Economic Benefits of BC Parks

In 2010, BC Parks worked with the Canadian Parks Council to measure the economic benefits of parks and contributed to the report, “The Economic Impact of Canada’s National, Provincial and Territorial Parks in 2009” (prepared by The Outspan Group Inc., published July 2011). This report shows that:
- The $47 million in operating and capital expenditures (excludes amortization) by BC Parks and PFOs led to $394 million in expenditures by visitors. In other words, every one dollar invested in the protected areas system generates $8.42 in visitor spending on food, entertainment, transportation and other goods and services.
- Provincial park-related spending generated over $28 million in tax revenues (sales and production taxes only, does not include income tax effects), returning 60 per cent of BC Parks’ capital and operating expenditures.
- The combined economic impact of this spending is a $392 million boost to GDP and over 5,200 full-time jobs.

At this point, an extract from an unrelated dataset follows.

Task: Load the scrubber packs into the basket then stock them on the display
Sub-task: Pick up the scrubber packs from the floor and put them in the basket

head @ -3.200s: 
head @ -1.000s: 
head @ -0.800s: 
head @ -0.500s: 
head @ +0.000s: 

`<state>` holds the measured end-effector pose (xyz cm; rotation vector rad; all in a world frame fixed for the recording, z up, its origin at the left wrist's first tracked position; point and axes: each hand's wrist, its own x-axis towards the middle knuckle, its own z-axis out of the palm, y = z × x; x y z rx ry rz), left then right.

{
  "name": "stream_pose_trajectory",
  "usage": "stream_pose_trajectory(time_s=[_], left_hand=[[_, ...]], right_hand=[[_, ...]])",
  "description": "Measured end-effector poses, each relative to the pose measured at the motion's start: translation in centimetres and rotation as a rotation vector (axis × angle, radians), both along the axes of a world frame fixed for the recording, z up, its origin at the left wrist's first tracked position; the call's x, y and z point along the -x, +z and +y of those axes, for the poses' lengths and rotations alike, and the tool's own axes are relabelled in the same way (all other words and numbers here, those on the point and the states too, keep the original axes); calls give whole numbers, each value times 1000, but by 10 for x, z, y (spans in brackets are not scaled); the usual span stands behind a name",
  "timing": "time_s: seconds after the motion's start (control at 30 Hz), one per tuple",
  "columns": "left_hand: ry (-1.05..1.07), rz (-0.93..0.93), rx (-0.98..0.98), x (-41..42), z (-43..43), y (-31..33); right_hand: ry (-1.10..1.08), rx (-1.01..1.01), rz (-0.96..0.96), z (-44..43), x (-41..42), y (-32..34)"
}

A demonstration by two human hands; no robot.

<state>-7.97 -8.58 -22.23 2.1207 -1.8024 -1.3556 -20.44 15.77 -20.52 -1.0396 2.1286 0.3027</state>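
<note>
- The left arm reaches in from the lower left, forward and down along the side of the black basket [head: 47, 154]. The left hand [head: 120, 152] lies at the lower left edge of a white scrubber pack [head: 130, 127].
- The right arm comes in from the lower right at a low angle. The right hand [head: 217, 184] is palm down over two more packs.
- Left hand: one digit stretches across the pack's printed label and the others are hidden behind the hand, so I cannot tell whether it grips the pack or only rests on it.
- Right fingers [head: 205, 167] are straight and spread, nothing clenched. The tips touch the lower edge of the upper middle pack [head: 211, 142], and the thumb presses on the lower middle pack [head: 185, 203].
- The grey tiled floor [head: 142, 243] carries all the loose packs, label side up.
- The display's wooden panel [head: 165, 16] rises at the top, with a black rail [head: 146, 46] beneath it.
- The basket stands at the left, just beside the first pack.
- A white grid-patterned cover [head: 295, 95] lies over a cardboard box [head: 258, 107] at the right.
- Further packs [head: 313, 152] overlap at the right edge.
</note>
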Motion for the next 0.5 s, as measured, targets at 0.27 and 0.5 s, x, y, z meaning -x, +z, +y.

Ministry of Environment and the Environmental Assessment Office — 2016/17–2018/19 SERVICE PLAN

Performance Measure: Number of recorded park visits
2014/15 Actual: 21.4 million
2015/16 Forecast: 22.0 million
2016/17 Target: 22.3 million
2017/18 Target: 22.6 million
2018/19 Target 22.9 million

But of course the only document that really matters is this one…..

BC Budget 2016

Estimates — Fiscal Year Ending March 31, 2017
BC Parks.
2015/2016 Net: $31,089,000
2016/2017 Net: $31,158,000

This is an increase of only $69,000 or 0.2% which doesn’t even cover the cost of inflation and is therefore a step backwards; particularly when normalized against increasing visitor numbers.

There is no rationale explanation. Even if we completely ignore our environmental responsibilities to future generations and the social and health benefits of an effective park system for the current generation, we are squandering an economic opportunity by not increasing funding.